No te llames sin embargo a engaño: aún no estoy tan débil como para ceder a las imaginaciones del miedo, casi tan absurdas como la esperanza, y sin duda mucho más penosas. De engañarme, preferiría el camino de la confianza; no perdería más por ello, y sufriría menos. Este término tan próximo no es necesariamente inmediato; todavía me recojo cada noche con la esperanza de llegar a la mañana. Dentro de los límites infranqueables de que hablaba, puedo defender mi posición palmo a palmo, y aun recobrar algunas pulgadas del terreno perdido. Pero de todos modos he llegado a la edad en que la vida, para cualquier hombre, es una derrota aceptada.

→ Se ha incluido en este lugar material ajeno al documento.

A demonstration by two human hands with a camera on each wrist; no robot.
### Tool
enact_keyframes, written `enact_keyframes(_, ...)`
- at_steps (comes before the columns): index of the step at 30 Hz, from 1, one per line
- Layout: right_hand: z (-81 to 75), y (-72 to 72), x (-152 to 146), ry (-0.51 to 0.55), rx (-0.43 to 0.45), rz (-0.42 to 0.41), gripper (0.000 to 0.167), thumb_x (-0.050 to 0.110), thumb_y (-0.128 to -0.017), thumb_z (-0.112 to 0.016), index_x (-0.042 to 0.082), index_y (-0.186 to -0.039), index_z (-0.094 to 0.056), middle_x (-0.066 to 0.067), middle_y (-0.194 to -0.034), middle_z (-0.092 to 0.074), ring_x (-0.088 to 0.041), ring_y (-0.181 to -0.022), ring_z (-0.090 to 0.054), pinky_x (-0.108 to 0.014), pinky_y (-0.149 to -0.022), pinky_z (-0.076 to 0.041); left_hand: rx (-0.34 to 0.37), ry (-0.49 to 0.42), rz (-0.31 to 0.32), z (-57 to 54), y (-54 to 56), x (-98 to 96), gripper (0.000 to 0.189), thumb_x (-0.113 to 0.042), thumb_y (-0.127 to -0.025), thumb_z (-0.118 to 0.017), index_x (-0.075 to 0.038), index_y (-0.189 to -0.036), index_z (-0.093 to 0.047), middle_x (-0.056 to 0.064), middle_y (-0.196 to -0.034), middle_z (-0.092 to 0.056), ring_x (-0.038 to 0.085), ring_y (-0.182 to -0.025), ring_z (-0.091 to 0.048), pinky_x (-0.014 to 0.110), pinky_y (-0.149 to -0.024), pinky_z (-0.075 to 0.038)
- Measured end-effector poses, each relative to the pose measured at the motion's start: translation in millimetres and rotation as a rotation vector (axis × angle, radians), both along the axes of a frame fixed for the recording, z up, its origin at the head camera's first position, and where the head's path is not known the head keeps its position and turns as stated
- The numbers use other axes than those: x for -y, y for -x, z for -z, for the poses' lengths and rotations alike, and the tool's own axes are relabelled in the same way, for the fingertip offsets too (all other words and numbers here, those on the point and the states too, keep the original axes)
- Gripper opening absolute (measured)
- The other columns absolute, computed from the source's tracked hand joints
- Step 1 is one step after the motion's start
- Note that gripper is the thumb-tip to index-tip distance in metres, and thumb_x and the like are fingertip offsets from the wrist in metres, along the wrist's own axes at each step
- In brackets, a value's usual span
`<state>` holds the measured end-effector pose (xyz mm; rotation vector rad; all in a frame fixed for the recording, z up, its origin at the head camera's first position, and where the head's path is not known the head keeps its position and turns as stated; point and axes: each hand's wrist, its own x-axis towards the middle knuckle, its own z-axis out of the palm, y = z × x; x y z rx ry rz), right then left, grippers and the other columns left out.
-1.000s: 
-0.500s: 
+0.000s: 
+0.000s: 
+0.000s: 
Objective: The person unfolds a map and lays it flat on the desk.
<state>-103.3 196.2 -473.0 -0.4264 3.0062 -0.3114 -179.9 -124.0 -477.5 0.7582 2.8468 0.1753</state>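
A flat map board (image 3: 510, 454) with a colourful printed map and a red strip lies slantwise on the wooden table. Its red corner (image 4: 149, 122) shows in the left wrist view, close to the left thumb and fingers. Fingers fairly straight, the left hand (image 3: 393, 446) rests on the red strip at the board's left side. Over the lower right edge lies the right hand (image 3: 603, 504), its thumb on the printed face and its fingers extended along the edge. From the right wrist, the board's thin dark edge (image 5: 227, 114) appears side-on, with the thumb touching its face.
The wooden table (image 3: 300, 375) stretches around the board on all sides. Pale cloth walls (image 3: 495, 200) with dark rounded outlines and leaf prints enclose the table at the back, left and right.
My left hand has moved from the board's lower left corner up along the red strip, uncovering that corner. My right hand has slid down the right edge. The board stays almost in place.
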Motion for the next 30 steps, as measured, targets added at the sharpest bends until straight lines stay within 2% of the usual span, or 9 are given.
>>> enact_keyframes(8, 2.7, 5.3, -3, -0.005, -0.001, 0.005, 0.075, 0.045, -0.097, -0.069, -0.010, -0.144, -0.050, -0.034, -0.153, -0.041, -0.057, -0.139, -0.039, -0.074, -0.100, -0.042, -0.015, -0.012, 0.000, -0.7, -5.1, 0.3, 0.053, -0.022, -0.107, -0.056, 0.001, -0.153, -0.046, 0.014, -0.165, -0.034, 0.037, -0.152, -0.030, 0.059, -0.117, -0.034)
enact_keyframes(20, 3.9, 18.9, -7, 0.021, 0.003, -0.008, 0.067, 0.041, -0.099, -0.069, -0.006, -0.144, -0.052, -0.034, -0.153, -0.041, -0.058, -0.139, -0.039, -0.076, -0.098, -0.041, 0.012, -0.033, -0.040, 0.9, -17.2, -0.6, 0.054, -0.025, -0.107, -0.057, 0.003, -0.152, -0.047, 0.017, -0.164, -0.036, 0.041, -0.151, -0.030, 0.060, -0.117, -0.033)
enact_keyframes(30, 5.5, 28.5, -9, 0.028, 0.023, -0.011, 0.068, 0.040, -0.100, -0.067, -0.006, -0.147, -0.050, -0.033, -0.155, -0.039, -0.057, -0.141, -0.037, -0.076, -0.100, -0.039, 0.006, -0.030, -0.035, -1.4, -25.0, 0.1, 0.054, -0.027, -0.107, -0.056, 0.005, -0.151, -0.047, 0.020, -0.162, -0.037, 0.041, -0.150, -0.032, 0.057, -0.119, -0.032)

Decir que mis días están contados no tiene sentido; así fue siempre; así es para todos. Pero la incertidumbre del lugar, de la hora y del modo, que nos impide distinguir con claridad ese fin hacia el cual avanzamos sin tregua, disminuye para mi a medida que la enfermedad mortal progresa. Cualquiera puede morir súbitamente, pero el enfermo sabe que dentro de diez años ya no vivirá. Mi margen de duda no abarca los años sino los meses. Mis probabilidades de acabar por obra de una puñalada en el corazón o una caída de caballo van disminuyendo cada vez más; la peste parece improbable; se diría que la lepra o el cáncer han quedado definitivamente atrás. Ya no corro el riesgo de caer en las fronteras, golpeado por una hacha caledonia o atravesado por una flecha parta; las tempestades no supieron aprovechar las ocasiones que se les ofrecían, y el hechicero que me predijo que no moriría ahogado parece haber tenido razón. Moriré en Tíbur, en Roma, o a lo sumo en Nápoles, y una crisis de asfixia se encargará de la tarea. ¿Cuál de ellas me arrastrará, la décima o la centésima? Todo está en eso. Como el viajero que navega entre las islas del Archipiélago ve alzarse al anochecer la bruma luminosa descubre poco a poco la línea de la costa, así empiezo a percibir el perfil de mi muerte."